Responsible for the daily operations of regulatory affairs and ensuring regulatory compliance within SEA countries stated above. Obtaining the regulatory approvals from government agencies for commercial distribution of Merit’s Medical Devices. Conducting product change assessment and obtaining the approval for the reportable changes.
Handling product complaints and managing adverse event reporting and any product recalls.
JOB FUNCTION
1. Pre-market Activities
· Provide independent regulatory guidance to product development teams in strategic planning, pre-marketing, and related submissions to support optimal timelines for new or changed product launches.
· Strategizing the regulatory plans, submission, and approval of medical device applications for all new products and life cycle management in SEA.
· Writing and maintaining the regulatory submission dossier according to the local regulatory requirement. Submitting and obtaining the approval through quality responses and effective lobbying of the local regulatory agencies.
· Reviewing product change assessment and providing the regulatory impact with its associate information to the change management team. Preparing the submission dossiers for the reportable changes.
· Prioritizing and organizing multiple projects with competing priorities.
· Maintain product registration record and product registration database to ensure proper documentation and record filing for business partner countries and global team.
2. Post-Market Activities
· Manage post-market surveillance activities (complaints handling, adverse event reporting) in accordance with the local authorities’ regulatory requirement.
· Support local Field Safety Corrective Actions and/or Product Recall.
· Monitor and report adverse events and/or Field Safety Corrective Actions to the relevant regulatory authorities within the SEA.
3. Regulatory Intelligence
· Maintain current knowledge and keep abreast with the latest updates within the SEA relating to Merit Medical products. Ensuring the company is aware and able response timely to comply with the necessary changes.
· Implements and drives any new medical device requirement within the quality system environment.
4. Partnering with Stakeholders
· Leads and/or works within department and/or cross functional teams in achieving regulatory affairs initiatives to support departmental goals in alignment to Plant's vision, objectives and shared values.
· Develop effective working relationship with Global Regulatory Lead, Site Specialists, cross-functional teams, regulatory consultants and business partners countries.
· Provide regulatory advisory to commercial team to align with product launch strategies and assist in regulatory documents submission for hospital or tender requirements.

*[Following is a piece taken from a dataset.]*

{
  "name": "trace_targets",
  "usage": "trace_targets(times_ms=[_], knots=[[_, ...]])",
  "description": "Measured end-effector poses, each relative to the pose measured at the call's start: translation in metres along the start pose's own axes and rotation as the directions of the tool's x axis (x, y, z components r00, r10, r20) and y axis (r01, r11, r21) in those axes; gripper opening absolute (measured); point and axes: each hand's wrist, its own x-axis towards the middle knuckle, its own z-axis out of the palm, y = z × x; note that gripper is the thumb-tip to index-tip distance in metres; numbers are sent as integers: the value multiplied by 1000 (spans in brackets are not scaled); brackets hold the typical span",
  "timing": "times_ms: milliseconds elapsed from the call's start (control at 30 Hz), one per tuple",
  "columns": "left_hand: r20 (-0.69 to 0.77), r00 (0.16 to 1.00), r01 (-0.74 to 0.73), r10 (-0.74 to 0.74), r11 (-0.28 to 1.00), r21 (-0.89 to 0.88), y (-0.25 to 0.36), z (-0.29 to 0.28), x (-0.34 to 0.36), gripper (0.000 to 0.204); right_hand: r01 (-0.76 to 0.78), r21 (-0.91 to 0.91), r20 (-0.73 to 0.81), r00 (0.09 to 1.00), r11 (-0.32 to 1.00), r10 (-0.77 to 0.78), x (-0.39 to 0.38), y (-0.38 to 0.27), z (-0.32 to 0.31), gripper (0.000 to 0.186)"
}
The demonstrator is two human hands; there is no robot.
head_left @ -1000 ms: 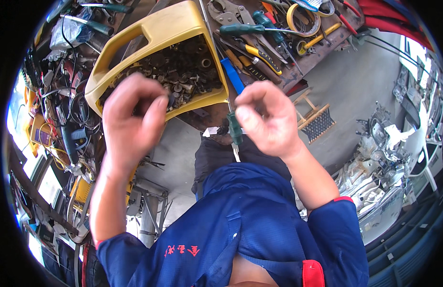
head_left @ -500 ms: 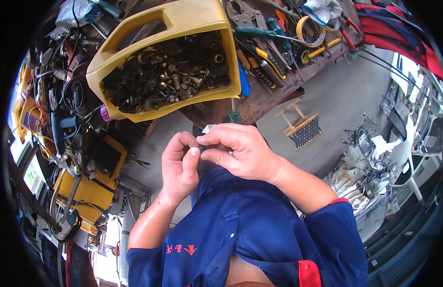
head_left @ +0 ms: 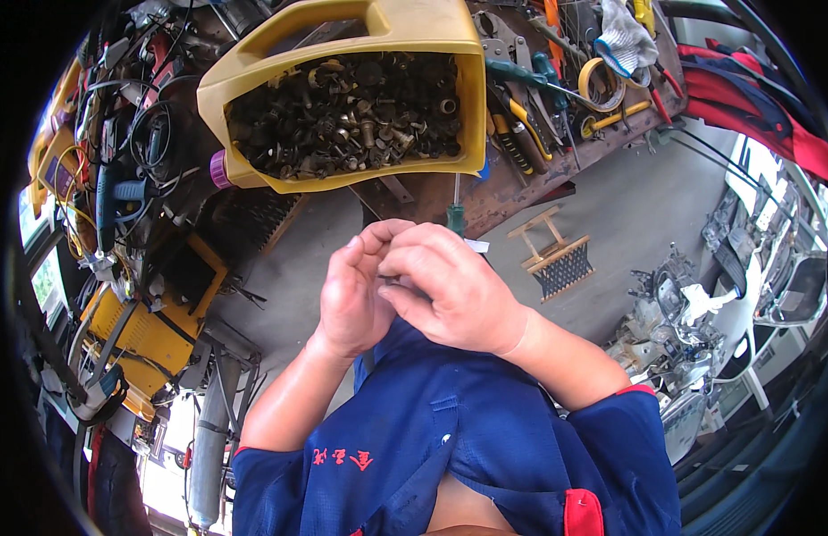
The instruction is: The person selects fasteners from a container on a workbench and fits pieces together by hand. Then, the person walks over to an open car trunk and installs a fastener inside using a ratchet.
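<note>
going by the left hand (head_left: 351, 299) and right hand (head_left: 457, 290), curled together — whether anything is gripped cannot be told — handling is judged unfinished, nothing visibly completed, with many fasteners (head_left: 368, 125) left in the yellow jug (head_left: 423, 25) on the workbench (head_left: 514, 195).

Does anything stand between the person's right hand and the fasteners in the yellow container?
Yes, partly: the left hand, cupped close to the right hand, then the yellow container's near rim. The fasteners lie exposed beyond it; the green screwdriver handle sits right of that path.
</note>
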Motion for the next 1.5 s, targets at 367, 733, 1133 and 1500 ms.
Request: trace_targets(times_ms=[367, 733, 1133, 1500], knots=[[115, 986, -106, 119, 988, -113, 7, -33, -5, 43, 225, -191, 136, 970, 955, -201, 4, -12, 27, 32], [0, 1000, -27, 27, 999, -42, 7, -33, -21, 49, 195, -348, 135, 978, 917, -157, 17, 0, 26, 26], [124, 989, -101, 86, 987, 123, 21, -37, -28, 45, 150, -402, 50, 989, 903, -142, 26, -4, 23, 28], [-21, 979, -193, 205, 949, 251, 30, -38, -15, 24, -70, -832, -164, 979, 551, -122, 82, 23, -54, 6]])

· Manage Quality Complaints and coordinate and monitor the pre-market and post-market activities conducted by distributors.
INTERACTION
Internal parties:
· All levels of cross-functional associates and cross-site regulatory counterparts.
External parties:
· Regulatory Affairs Representatives, distributors, relevant Regulatory Bodies / Agency and Notified Bodies.
JOB SPECIFICATIONS
Education:
· Degree holder
· Diploma/Advance Diploma
Relevant Experience:
· Preferably 5 years of relevant experience in medical device, with minimum 3 years relevant experience in regulatory affairs in medical devices.
Others:
· Computer literate, preferably in MS office.
· Ability to lead, supervise and work in a team environment.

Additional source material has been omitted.